Ladybug took her time answering. After all, how could she be expected to have a full understanding of the way things were then? She had been an awkward, grief-stricken child with no friends. She already felt as if the whole world spoke in a hidden, second language she didn’t understand, and Holt and Willow communicated in a way comprehensible to only themselves.
“It’s not that she didn’t. She focused on raising me,” Ladybug said finally. “Once she was named my legal guardian. She took my mother’s death very hard. They were twins, after all. Authricia wanted her to work for the city, to use her gift in the planning office. Our family has always been close friends with the Hemmings, so that wouldn’t have been hard to arrange. Holt wanted her to stay focused on whatever nonsense he had her convinced of. They would speak of some vague future that had been set in motion, but it didn’t make sense to anyone but them. I don’t even think Willow understood it half the time. They argued over it. Over me,” she chuckled sheepishly, pausing to blow her nose.
“Little bug, I already dislike this feline. If you give me another reason to do so, I cannot promise that I will heed your warning of his alleged menace.”

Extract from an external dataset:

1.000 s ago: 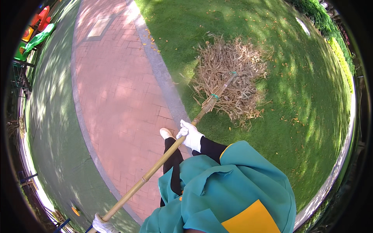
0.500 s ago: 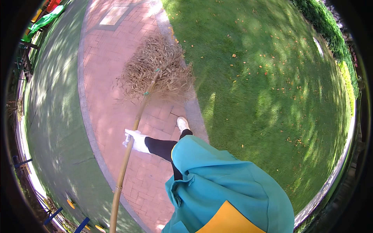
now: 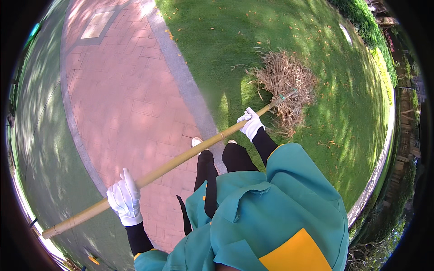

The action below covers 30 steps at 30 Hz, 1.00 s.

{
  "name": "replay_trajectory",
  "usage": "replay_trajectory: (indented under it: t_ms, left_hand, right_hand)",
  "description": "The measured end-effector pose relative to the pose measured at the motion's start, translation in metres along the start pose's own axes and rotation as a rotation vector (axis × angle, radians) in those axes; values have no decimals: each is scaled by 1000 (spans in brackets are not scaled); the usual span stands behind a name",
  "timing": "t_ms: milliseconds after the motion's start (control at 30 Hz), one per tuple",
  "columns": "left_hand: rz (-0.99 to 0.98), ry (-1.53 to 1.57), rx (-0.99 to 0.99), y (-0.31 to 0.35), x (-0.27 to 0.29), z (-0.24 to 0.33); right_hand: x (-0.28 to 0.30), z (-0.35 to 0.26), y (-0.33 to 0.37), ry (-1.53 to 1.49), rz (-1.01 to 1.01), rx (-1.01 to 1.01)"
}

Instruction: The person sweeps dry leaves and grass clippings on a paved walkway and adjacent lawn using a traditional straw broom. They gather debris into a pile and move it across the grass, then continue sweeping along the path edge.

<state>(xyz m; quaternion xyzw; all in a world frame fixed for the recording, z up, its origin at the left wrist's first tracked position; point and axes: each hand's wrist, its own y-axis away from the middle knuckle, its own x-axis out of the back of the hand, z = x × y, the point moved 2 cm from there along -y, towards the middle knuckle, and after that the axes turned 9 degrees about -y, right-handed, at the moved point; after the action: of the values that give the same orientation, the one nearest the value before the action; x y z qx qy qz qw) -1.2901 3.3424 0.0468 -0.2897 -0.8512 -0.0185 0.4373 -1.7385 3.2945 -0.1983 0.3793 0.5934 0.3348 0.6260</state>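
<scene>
Above a brick path (image 3: pixel 135 99) and lawn (image 3: pixel 352 149), gloved left hand (image 3: pixel 125 198) and right hand (image 3: pixel 251 123) both wrap around a broom handle (image 3: pixel 181 158).

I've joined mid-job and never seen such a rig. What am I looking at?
There is no machine: these are a person's own hands in white gloves. The view is from a wide fisheye camera on the person's head, looking down, so straight edges bend near the rim. The left hand and right hand both grip a long broom, the left nearer the pole's free end, the right nearer the dry, straw-coloured bristles. Those bristles are over the lawn, where small fallen leaves lie scattered. Alongside runs a reddish paved path.
</scene>
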Motion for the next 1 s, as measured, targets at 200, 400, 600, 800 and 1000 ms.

“There’s no need for you to ambush him in the bushes,” she laughed. “She told him I was her only priority.”
She remembered that day as well, as Holt and her aunt argued in the garden.
“She is more important than any of that! Don’t you understand, beloved? Raising her with goodness, to understand what is right . . . that’s more important than anything.”
She’d been standing at the kitchen’s open doorway listening, only just home from school, still gripping her lunchbox, not understanding why Willow and Holt were having a row, only that she was the cause. Ladybug remembered shrinking, her excitement over the announcement that her class would be visiting the arboretum withering as she listened to Willow calling after him, the black cat streaking away through the bushes a moment later. He’d left that afternoon and hadn’t returned for more than a week.